▶ Your instructions:
Should a picture appear anywhere in the data, omit it and copy everything else exactly.

▶ Collected material:
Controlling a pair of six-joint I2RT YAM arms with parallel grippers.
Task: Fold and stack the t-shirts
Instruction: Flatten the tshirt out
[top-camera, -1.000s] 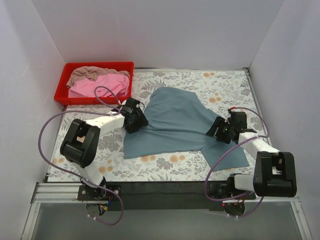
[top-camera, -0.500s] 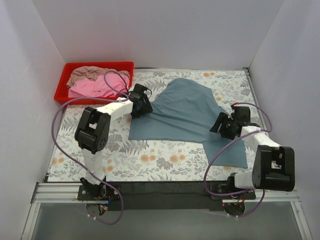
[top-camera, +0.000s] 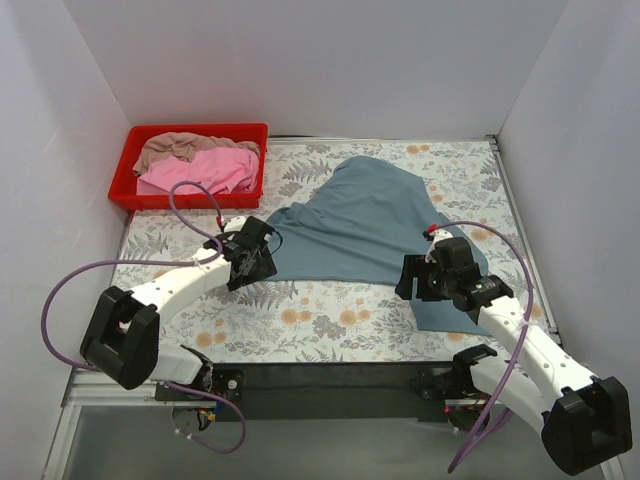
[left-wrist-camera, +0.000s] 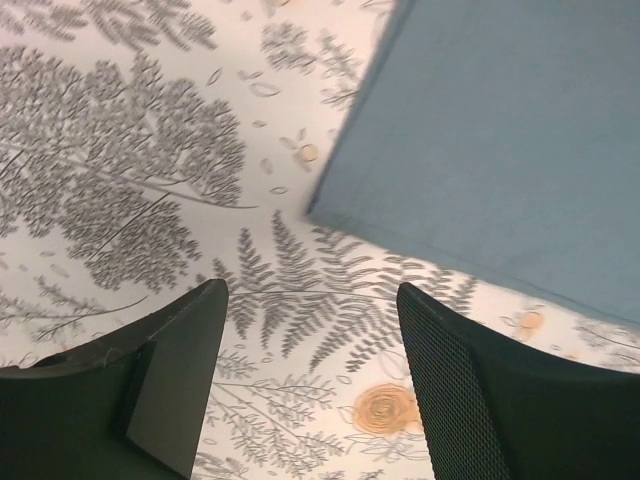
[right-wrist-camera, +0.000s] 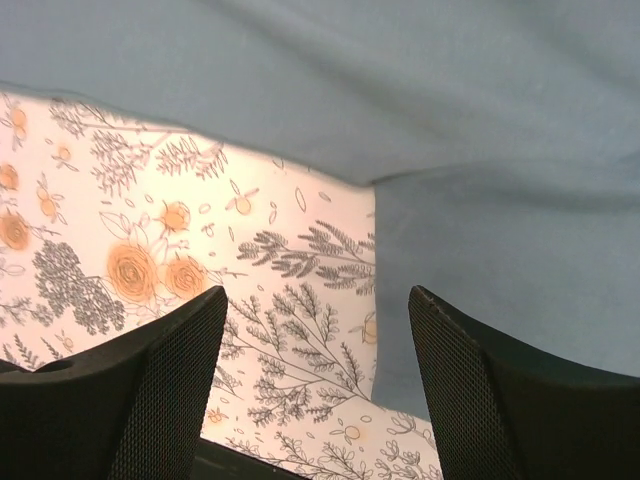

▶ Result:
Controlling a pair of six-joint I2RT YAM arms with parallel grippers.
Task: Fold and stack the t-shirts
Instruction: Flatten the tshirt out
[top-camera, -1.000s] 
[top-camera, -0.500s] 
[top-camera, +0.000s] 
[left-wrist-camera, +0.000s] 
[right-wrist-camera, +0.000s] 

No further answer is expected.